Çeviklik ve esneklik: BT grupları, artık çok daha fazla çevikliğe gereksinim duyuyor. Takımlar, gözlenebilir tahlilleri kullanarak, herşeyi izlemekten çok, işleri için kıymetli olan bilgi ve bilgileri izleyebilecek. Mevcut dönüşümlerinde büyürken, işe katkı sağlayan bilgiler ve otomasyon da gelecekteki büyümeleri, rekabet edebilmeleri ve esnek olabilmeleri açısından çok daha kritik hale gelecek.

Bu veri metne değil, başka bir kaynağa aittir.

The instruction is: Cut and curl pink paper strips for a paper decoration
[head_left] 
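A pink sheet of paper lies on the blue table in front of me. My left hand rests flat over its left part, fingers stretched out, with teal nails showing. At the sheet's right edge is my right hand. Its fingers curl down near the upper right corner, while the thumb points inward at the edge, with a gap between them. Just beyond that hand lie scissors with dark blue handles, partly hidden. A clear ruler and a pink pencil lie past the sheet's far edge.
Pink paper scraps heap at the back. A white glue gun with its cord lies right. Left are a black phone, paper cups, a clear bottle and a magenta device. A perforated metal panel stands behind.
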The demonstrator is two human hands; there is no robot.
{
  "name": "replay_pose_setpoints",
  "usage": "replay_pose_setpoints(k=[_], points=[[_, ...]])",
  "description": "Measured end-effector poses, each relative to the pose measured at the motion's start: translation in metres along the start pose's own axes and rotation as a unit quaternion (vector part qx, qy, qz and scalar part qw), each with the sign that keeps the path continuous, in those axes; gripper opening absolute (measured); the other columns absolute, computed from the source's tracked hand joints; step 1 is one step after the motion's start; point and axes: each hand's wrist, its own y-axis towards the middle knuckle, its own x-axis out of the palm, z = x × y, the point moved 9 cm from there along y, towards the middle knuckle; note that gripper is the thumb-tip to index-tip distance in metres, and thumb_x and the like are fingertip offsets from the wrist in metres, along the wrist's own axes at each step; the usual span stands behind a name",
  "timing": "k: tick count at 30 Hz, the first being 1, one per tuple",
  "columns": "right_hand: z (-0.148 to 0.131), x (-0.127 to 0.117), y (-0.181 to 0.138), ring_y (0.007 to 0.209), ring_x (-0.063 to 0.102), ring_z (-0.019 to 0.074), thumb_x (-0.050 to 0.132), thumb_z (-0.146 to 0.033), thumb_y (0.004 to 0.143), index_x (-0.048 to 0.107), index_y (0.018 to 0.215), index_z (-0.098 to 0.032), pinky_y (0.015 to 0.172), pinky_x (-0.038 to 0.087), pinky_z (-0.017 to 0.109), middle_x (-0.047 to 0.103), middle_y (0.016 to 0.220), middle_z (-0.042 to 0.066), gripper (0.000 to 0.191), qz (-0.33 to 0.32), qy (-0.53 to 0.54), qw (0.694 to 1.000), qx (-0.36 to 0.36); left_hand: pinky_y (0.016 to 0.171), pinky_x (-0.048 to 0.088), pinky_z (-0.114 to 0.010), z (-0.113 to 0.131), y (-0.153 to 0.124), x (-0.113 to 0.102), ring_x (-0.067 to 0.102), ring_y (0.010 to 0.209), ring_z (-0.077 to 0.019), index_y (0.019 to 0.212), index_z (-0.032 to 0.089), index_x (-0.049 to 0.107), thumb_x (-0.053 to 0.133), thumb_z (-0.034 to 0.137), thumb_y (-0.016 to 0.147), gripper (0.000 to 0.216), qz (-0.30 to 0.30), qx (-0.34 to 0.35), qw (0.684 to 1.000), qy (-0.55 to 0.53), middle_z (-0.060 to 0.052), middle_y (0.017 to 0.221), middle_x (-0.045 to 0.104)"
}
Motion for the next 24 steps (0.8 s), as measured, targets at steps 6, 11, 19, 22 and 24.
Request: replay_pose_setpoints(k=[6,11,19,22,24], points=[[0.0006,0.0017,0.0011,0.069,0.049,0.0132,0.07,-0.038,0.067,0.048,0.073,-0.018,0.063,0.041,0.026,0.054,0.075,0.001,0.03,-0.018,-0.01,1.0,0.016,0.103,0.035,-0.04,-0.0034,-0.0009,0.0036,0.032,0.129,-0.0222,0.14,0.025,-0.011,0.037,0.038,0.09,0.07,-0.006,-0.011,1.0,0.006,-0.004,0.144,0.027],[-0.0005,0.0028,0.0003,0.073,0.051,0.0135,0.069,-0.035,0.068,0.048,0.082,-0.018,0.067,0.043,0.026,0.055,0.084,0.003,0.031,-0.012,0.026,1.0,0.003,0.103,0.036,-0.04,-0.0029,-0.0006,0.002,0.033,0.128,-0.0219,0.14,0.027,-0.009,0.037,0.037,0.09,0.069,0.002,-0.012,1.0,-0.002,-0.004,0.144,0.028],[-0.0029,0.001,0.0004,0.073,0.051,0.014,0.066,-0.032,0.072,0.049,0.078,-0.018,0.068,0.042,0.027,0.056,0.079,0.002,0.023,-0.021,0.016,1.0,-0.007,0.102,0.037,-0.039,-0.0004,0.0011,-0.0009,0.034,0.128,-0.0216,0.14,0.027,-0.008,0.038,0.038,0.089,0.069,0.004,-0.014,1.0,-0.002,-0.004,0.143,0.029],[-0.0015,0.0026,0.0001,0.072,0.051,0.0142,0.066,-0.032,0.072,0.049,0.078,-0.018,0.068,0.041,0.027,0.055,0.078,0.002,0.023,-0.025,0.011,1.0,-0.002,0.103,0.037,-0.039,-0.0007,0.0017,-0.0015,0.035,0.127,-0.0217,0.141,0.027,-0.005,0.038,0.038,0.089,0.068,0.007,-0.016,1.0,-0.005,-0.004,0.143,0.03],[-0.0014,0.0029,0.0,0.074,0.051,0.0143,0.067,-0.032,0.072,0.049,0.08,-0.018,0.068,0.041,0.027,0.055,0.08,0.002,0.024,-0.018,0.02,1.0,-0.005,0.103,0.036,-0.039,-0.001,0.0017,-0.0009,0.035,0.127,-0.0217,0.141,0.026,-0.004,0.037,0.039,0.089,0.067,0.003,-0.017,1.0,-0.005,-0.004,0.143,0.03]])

Müşteri tecrübesinden marka heyecanına: Taşınabilir uygulamalar, kamu ve özel dalın, kullanıcılarıyla birkaç yıl evvel hayal bile edemeyeceğimiz hallerde bağlantı kurmasını sağlarken, birçok iş süreci de bu uygulamalar üzerinden gerçekleşiyor. Birçok gelişmiş uygulama, anlık cevapların yanı sıra daha şahsî alakaların yürütülmesini de sağlıyor. Müşteri memnuniyetini müşteri bağlılığı ve heyecanına dönüştüren de bilgi temelli ferdileştirme.
Parolasız gelecek: Parolalar, güvenliğin temel taşı lakin tıpkı vakitte da en büyük zaafı. Verizon Data İhlali Araştırması’na nazaran ihlallerin %81’inin nedeni, parolaların çalınması yahut gereğince güçlü olmaması. Şirketler parola sıfırlamaya her yıl milyonlarca dolar harcıyor. Teknolojinin gelişmesiyle birlikte, biyometrik tahliller tüketici ve işletme sistemlerinde yaygın hale geliyor. Şirketler de parolasız bir geleceğin, kullanıcılar ve bilgi güvenliği açısından avantajlarını keşfetmeye başladı.
Gerçekte gereksinim duyulan teknolojiler için tüketim modelleri:
Şirketler, uzun vakittir herkes için tıpkı biçimde geliştirilmiş dijital tahlillere yatırım yaparak, sıklıkla kullanıcıların gereksinim duymadığı özelliklere para ödüyor. Günümüzde, hizmet olarak sağlanan yazılım tahlilleri, şirketlerin belli bir vakitte gereksinim duyduğu özellikler için para ödemesini sağlıyor. Bilhassa daha fazla özellik ve imkan yazılım yoluyla sağlandıkça, tüketim modelleri değişmeye devam edecek. Bu “kullandığın kadar öde” modelleri, göz arkası edilemeyecek kadar esnek ve düşük maliyetli.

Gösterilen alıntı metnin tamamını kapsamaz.